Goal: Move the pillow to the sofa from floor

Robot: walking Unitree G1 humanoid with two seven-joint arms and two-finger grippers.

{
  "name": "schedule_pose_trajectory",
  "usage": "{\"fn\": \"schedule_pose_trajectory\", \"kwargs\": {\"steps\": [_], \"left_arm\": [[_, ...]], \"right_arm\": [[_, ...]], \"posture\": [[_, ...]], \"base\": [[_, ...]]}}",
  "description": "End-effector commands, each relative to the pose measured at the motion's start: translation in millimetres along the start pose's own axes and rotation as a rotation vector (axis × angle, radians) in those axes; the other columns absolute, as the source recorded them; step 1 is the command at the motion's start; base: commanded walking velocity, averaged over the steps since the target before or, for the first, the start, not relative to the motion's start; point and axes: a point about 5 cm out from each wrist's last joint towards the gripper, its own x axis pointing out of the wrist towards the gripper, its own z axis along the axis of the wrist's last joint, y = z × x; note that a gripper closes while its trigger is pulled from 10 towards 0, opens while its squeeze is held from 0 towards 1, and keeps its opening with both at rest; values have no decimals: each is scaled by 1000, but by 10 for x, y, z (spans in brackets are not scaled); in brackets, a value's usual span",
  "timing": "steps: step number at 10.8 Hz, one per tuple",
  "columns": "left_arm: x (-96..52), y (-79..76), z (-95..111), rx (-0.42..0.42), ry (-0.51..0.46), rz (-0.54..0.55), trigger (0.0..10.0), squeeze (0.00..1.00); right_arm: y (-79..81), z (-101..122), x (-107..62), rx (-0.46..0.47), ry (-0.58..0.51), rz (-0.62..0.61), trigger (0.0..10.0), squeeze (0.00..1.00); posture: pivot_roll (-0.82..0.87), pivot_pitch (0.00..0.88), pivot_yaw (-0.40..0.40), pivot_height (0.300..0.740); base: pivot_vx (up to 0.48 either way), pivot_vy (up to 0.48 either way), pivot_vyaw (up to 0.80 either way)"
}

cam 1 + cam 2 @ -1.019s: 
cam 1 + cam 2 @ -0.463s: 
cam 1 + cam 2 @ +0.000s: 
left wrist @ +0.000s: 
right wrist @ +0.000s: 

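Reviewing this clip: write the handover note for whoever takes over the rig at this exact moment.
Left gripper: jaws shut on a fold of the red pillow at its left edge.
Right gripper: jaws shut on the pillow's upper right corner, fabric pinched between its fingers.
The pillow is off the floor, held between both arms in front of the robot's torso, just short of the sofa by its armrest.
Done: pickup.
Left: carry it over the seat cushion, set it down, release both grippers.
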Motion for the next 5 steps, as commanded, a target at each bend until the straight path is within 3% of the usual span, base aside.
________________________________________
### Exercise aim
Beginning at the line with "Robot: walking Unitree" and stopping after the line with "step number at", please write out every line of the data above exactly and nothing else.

### Your solution
Robot: walking Unitree G1 humanoid with two seven-joint arms and two-finger grippers.

{
  "name": "schedule_pose_trajectory",
  "usage": "{\"fn\": \"schedule_pose_trajectory\", \"kwargs\": {\"steps\": [_], \"left_arm\": [[_, ...]], \"right_arm\": [[_, ...]], \"posture\": [[_, ...]], \"base\": [[_, ...]]}}",
  "description": "End-effector commands, each relative to the pose measured at the motion's start: translation in millimetres along the start pose's own axes and rotation as a rotation vector (axis × angle, radians) in those axes; the other columns absolute, as the source recorded them; step 1 is the command at the motion's start; base: commanded walking velocity, averaged over the steps since the target before or, for the first, the start, not relative to the motion's start; point and axes: a point about 5 cm out from each wrist's last joint towards the gripper, its own x axis pointing out of the wrist towards the gripper, its own z axis along the axis of the wrist's last joint, y = z × x; note that a gripper closes while its trigger is pulled from 10 towards 0, opens while its squeeze is held from 0 towards 1, and keeps its opening with both at rest; values have no decimals: each is scaled by 1000, but by 10 for x, y, z (spans in brackets are not scaled); in brackets, a value's usual span",
  "timing": "steps: step number at 10.8 Hz, one per tuple",

No additional output is needed.